From the study: ( <http://people.hbs.edu/bedelman/papers/redlightstates.pdf> )

"Furthermore, I found no significant relationship between subscriptions to
this adult entertainment service and presidential voting in 2004, based on
poll data by congressional district."

If porn-consumption co-varied with "Conservativeness," the correlation found
at the state level would carry down to red/blue American Congressional
districts.

------
anamax
Another alternative theory: they're less willing to violate copyright to get
their porn.

Yet another alternative theory: they have more sex in general and porn buying
is proportional. (Those communities have lots of sex, more than blue states.)

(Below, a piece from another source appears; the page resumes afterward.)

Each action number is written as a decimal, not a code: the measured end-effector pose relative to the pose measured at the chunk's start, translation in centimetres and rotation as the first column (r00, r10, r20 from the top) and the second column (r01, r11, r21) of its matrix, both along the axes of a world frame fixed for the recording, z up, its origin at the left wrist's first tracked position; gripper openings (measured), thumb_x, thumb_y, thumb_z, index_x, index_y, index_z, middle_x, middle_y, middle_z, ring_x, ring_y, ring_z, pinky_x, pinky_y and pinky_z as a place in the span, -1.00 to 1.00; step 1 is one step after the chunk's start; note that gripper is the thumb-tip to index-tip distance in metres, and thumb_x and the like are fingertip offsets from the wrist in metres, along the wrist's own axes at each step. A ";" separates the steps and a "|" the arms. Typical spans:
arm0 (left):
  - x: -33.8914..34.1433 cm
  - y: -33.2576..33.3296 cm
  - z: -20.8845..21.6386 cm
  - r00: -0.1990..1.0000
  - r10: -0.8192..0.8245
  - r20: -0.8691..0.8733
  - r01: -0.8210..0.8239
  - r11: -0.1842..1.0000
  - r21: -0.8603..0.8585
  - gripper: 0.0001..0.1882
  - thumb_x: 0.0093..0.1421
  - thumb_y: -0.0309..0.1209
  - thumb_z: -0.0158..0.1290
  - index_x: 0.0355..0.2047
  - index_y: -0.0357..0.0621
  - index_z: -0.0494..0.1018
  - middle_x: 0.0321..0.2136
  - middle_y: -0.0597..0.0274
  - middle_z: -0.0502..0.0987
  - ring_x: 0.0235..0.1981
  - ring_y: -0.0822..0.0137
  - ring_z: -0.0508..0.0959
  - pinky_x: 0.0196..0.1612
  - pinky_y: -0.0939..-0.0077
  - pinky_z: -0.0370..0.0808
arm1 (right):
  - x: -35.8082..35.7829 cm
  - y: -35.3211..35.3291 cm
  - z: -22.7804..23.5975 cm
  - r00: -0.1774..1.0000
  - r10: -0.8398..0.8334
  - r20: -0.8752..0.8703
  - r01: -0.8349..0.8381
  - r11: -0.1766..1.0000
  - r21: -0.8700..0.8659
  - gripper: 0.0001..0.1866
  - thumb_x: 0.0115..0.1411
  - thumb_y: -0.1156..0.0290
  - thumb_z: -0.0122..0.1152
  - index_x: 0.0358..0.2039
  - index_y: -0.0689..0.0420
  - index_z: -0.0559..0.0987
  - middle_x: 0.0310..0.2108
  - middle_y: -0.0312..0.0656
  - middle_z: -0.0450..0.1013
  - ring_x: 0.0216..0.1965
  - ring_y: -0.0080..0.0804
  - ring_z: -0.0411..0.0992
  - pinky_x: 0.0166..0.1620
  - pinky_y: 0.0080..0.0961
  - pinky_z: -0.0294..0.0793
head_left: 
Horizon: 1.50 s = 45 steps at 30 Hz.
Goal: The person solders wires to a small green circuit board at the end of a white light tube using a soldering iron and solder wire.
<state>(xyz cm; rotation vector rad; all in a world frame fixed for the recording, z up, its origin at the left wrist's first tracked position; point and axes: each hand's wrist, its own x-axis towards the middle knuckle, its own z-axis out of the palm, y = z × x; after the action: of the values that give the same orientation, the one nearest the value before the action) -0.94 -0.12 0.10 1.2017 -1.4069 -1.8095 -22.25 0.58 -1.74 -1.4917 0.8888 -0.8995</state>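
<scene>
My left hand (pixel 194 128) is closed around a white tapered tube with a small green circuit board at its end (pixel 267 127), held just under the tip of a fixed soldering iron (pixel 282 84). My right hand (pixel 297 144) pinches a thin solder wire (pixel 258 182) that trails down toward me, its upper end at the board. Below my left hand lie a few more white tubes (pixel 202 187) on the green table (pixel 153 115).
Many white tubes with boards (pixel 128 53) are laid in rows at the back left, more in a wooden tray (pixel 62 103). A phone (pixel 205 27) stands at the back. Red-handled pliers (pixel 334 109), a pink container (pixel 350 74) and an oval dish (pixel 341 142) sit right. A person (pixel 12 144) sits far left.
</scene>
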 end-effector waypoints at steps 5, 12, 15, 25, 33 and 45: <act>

Variation: they have standards standards that aren't met by "free" porn.

------
lionhearted
"One natural hypothesis is something like repression: if you're told you can't
have this, then you want it more," Edelman says.

\--> Alternative theory: There's less adult bookstores, tougher
licensing/zoning/legal codes, and less other real life outlets where people
can come in a baseball hat, pay cash, and leave, so they choose online more.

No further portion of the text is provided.